- PROBLEM REQUIREMENTS:
Each line of the data below from the one holding "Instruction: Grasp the" to the one holding "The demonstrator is", inclusive, is to be reproduced exactly; no other line belongs in the answer.

- RECORDED INFORMATION:
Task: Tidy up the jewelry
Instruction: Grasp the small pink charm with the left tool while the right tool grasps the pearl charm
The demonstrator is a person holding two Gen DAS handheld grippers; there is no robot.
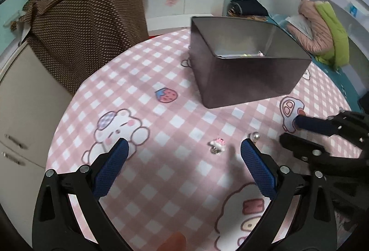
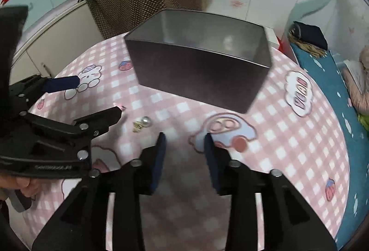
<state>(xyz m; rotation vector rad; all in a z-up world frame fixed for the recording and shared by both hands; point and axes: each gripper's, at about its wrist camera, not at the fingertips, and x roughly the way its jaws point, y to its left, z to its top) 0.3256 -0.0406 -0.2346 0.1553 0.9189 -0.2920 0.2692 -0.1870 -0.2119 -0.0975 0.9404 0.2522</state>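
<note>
A grey metal box (image 1: 249, 80) stands open on the pink checked tablecloth (image 1: 161, 112); small items lie on its floor. A small pink-and-white charm (image 1: 217, 144) lies on the cloth between my left gripper's fingers, nearer the right one. A pearl earring (image 1: 255, 135) lies just past the right fingertip; it also shows in the right wrist view (image 2: 142, 123), with the box (image 2: 203, 80) beyond. My left gripper (image 1: 184, 147) is open and empty. My right gripper (image 2: 184, 138) is open and empty above the cloth, right of the earring. The right gripper also shows in the left wrist view (image 1: 288, 129).
A brown dotted bag (image 1: 92, 20) sits on a cabinet at the back left. A bed with blue sheet (image 2: 322, 80) and pink and green clothing (image 1: 322, 29) lies to the right. The table's round edge curves on the left and right.
</note>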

- EXERCISE OUTPUT:
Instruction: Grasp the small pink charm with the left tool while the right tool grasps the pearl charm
The demonstrator is a person holding two Gen DAS handheld grippers; there is no robot.

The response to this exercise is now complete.